APIs that help in writing data from Spark and Spark Streaming to Kafka. To use this in a Spark
application, use Cloudera mvn repos: https://repository.cloudera.com/artifactory/cloudera-repos
and https://repository.cloudera.com/artifactory/libs-snapshot-local
for SNAPSHOTs.
Latest release artifact info, on maven:
repository: https://repository.cloudera.com/artifactory/cloudera-repos
groupId: org.cloudera.spark.streaming.kafka
artifactId: spark-kafka-writer
version: 0.1.0
To write to Kafka from a Spark app in Scala:
Import this object in this form:
import org.cloudera.spark.streaming.kafka.KafkaWriter._
Once this is done, the writeToKafka
method can be called on the DStream
object in this form:
dstream.writeToKafka(producerConfig, serializerFunc)
where the producerConfig
is a properties object that defines the configuration that needs to be
passed to the Kafka producer, and serializerFunc
is a function that takes the each element
from the DStream and converts it into the format that has to be used to write to Kafka (the
output of this method is passed as is to the Kafka producer).
To write an RDD
to Kafka, there is an equivalent method, which can be used in the exact same
way as above.
rdd.writeToKafka(producerConfig, serializerFunc)
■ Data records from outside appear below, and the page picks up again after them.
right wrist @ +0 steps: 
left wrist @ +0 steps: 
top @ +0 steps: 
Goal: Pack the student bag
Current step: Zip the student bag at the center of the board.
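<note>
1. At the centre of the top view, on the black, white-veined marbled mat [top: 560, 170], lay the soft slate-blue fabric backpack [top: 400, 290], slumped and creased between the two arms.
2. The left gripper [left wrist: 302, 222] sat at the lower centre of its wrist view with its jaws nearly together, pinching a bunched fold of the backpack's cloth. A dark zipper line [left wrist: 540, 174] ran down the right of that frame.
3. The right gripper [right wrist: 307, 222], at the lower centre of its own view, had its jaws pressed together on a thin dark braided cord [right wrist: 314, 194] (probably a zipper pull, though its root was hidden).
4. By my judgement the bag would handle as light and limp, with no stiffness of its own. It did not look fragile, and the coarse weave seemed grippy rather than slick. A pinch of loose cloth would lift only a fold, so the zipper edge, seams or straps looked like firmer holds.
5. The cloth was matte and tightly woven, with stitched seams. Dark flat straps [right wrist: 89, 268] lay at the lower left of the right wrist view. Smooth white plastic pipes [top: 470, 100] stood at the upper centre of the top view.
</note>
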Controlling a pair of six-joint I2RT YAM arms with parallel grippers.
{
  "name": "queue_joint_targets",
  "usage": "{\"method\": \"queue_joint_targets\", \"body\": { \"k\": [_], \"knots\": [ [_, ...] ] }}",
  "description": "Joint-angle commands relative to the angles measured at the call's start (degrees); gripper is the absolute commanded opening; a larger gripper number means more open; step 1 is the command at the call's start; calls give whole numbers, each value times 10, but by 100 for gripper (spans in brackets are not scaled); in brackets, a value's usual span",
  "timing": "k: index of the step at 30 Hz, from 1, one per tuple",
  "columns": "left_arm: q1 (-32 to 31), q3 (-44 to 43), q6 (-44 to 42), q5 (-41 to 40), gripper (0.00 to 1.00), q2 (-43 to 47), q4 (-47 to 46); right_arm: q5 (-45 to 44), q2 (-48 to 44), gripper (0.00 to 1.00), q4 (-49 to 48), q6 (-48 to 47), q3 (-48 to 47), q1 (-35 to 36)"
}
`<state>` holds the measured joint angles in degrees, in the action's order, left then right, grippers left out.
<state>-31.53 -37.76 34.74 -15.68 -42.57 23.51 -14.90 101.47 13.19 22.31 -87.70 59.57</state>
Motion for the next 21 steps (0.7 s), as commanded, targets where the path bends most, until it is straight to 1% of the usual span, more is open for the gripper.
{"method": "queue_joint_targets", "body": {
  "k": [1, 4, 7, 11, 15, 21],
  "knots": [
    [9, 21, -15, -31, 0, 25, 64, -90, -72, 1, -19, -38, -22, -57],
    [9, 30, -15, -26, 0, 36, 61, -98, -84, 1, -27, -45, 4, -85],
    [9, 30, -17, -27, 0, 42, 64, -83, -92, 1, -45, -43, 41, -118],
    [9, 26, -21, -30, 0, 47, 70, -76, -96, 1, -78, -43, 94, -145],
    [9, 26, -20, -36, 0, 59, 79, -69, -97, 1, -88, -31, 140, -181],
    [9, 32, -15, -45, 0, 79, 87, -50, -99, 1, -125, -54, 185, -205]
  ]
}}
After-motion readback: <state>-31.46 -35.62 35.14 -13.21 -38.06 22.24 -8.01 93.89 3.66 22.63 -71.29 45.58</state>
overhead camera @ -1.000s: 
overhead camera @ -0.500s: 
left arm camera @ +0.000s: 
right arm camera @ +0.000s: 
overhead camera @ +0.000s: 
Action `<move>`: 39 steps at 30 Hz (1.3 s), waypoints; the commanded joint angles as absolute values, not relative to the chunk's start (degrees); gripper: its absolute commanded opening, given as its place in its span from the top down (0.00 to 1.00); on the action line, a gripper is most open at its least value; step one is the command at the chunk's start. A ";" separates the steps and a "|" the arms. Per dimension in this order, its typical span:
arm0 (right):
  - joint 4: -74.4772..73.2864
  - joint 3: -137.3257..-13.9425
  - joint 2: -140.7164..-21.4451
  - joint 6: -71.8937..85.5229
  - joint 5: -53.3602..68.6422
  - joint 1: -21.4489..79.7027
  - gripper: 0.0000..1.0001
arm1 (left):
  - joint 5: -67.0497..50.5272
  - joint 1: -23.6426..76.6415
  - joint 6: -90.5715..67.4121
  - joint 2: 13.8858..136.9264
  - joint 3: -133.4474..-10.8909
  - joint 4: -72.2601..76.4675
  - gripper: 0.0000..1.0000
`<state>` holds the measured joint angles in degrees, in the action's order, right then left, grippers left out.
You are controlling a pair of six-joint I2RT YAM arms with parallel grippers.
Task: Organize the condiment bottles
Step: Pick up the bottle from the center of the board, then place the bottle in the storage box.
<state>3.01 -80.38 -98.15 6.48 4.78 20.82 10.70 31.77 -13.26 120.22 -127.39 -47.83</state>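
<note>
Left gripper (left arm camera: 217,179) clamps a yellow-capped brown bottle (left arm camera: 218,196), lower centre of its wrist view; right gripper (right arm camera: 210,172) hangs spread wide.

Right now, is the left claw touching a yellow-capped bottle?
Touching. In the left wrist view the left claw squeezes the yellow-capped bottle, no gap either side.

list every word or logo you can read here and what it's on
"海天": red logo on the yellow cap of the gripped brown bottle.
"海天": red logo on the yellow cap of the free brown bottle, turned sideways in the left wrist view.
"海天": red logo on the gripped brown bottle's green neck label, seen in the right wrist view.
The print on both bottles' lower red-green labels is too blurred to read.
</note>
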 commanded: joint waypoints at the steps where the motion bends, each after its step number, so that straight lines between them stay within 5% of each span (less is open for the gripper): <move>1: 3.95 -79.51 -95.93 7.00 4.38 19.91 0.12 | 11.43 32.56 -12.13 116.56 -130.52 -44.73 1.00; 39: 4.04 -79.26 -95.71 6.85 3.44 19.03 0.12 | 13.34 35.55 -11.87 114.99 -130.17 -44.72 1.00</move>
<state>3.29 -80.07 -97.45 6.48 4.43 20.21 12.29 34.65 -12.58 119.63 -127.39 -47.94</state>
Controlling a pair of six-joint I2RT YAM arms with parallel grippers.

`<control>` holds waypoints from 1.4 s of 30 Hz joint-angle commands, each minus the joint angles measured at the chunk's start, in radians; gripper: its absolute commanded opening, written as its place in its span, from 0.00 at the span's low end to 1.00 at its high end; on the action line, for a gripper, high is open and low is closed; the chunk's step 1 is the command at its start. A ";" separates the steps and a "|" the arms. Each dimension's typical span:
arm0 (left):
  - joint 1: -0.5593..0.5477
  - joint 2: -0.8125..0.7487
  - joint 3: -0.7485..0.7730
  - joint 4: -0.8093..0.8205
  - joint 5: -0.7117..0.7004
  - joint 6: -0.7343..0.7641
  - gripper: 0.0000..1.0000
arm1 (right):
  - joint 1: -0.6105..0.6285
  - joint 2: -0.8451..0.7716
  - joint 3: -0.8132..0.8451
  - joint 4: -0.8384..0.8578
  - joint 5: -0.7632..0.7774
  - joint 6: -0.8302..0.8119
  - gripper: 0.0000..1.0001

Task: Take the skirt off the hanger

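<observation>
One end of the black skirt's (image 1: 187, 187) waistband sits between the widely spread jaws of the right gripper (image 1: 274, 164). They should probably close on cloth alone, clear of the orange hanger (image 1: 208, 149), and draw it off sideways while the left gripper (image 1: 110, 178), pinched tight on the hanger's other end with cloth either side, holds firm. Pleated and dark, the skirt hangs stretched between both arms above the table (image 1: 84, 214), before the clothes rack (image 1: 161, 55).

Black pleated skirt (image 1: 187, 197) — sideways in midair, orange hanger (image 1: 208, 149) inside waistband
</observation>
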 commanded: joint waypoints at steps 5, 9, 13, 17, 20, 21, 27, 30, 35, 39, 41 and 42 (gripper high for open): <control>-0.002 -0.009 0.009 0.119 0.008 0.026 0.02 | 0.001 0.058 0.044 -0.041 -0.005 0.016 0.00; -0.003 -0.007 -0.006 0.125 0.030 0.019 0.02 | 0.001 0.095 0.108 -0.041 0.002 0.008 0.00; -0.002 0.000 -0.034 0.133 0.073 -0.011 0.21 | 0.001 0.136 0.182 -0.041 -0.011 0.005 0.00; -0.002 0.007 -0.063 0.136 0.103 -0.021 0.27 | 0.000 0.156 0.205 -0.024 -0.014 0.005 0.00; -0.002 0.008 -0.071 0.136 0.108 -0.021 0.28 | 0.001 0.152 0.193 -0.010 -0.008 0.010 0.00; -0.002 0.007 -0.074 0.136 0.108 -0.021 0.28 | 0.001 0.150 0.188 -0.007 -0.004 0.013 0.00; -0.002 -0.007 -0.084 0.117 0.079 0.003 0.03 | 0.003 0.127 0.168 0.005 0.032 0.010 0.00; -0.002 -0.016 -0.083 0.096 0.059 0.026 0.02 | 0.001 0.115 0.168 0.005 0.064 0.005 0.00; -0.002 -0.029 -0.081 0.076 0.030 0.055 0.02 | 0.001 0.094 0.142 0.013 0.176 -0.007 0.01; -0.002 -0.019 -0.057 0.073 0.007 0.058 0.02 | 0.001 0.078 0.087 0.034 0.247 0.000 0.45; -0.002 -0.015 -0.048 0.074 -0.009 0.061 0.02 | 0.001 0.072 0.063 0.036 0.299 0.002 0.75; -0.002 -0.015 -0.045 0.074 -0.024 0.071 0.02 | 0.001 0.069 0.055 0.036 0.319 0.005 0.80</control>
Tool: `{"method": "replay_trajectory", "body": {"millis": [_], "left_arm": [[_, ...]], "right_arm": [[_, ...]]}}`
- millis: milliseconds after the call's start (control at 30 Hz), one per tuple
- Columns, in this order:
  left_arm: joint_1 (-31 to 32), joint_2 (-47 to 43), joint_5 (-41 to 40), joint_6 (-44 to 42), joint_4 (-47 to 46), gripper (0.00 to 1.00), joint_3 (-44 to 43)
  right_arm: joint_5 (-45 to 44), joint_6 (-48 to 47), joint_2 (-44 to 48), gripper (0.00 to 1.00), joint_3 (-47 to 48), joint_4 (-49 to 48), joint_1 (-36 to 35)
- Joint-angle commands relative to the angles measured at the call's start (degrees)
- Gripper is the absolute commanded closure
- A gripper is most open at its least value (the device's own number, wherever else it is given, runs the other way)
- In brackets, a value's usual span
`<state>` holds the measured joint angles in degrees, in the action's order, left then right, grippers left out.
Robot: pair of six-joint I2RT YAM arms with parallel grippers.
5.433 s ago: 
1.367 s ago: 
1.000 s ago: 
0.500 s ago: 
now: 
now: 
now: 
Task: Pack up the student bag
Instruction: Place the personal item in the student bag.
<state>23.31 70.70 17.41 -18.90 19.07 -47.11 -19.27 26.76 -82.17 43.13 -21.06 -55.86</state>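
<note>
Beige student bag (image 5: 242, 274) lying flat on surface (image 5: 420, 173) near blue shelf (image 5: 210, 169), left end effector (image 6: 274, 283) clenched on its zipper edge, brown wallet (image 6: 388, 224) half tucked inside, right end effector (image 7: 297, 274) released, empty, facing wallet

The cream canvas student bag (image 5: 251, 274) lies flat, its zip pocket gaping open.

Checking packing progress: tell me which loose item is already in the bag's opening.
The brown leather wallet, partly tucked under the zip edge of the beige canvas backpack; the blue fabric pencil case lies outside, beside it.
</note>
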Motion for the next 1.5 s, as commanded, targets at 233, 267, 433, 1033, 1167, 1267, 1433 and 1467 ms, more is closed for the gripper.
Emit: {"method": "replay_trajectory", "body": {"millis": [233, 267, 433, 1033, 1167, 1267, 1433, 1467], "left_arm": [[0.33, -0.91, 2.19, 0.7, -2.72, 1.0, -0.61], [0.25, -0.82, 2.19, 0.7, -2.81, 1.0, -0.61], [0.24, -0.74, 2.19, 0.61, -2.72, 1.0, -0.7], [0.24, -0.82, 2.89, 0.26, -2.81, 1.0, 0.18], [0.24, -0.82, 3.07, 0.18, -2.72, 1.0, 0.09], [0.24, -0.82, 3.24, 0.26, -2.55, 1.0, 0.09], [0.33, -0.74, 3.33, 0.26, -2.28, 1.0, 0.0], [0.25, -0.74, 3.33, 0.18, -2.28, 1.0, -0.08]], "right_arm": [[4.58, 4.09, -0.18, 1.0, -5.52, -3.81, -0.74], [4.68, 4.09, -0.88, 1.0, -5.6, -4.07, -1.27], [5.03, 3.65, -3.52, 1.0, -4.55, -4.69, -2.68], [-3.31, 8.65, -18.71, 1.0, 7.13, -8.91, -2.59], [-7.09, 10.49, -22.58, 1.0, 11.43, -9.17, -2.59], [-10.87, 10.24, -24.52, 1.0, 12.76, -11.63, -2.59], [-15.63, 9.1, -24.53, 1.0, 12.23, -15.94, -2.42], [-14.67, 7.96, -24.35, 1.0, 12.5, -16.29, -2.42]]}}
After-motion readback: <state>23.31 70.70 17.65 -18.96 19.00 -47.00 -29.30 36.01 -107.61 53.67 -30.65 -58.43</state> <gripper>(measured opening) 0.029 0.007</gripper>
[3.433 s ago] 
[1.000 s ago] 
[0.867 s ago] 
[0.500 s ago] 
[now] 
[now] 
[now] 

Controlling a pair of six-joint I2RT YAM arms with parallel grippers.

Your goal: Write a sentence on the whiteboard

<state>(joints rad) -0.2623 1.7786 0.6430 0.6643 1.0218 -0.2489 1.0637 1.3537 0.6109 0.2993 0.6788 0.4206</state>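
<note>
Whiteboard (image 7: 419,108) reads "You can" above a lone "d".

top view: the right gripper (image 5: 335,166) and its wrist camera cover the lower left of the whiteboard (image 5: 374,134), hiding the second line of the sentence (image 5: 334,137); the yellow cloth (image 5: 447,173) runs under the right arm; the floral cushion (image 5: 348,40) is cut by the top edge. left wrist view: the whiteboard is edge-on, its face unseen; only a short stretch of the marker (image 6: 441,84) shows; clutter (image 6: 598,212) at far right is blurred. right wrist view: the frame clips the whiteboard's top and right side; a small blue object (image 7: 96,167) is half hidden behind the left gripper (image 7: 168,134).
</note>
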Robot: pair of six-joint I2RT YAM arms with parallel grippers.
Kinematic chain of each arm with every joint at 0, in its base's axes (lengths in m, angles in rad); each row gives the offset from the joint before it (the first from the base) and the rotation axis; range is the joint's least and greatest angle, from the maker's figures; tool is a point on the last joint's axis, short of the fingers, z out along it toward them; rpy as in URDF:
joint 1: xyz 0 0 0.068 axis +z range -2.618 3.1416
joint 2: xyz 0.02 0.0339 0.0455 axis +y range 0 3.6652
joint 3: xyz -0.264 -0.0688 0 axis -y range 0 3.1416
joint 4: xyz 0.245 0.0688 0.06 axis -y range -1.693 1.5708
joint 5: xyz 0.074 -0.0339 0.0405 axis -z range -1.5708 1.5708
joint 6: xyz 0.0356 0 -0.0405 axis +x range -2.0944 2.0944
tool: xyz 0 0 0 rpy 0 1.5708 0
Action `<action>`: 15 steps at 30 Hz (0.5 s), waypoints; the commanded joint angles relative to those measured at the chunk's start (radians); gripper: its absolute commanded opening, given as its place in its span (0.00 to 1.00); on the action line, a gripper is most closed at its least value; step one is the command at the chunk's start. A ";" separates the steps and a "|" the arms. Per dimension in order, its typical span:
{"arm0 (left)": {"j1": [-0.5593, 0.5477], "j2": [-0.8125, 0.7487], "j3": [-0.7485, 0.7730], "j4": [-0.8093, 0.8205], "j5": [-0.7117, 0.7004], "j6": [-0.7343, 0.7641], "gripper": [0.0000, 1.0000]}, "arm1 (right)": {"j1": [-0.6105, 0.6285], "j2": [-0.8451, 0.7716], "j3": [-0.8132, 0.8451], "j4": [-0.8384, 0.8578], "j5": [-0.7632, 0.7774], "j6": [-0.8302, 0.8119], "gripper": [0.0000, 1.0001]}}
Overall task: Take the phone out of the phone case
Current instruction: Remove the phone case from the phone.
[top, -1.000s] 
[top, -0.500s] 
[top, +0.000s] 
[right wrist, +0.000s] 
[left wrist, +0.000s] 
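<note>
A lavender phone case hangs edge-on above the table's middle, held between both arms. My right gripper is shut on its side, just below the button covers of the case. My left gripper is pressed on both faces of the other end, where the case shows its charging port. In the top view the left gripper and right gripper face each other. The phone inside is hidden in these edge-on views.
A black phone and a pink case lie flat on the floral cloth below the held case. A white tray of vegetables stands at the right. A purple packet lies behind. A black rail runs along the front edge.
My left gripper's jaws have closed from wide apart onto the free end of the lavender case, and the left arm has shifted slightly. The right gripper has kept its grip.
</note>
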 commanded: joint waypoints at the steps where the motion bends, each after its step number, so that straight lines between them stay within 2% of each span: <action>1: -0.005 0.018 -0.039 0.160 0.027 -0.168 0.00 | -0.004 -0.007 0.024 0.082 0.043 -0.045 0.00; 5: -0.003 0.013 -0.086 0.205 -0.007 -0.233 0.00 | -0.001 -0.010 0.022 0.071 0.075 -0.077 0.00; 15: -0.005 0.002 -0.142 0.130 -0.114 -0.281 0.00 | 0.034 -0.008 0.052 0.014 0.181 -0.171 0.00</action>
To write a Java DStream to Kafka:
JavaDStreamKafkaWriter<String> writer = JavaDStreamKafkaWriterFactory.fromJavaDStream(instream);
writer.writeToKafka(producerConf, new ProcessingFunc());
Equivalently, a Java RDD can be written to Kafka in the following format:
JavaRDDKafkaWriter<String> writer = JavaRDDKafkaWriterFactory.fromJavaRDD(inrdd);
writer.writeToKafka(producerConf, new ProcessingFunc());
ProcessingFunc
must be an implementation of the org.apache.spark.api.java.function.Function
class, and the producerConf
is a Properties
object containing the properties to be passed to
Kafka Producer.
The current released version is 0.1.0, built against Apache Spark 1.3.0-cdh5.4.8 and
Cloudera's distribution of Apache Kafka 0.8.2.0-kafka-1.3.2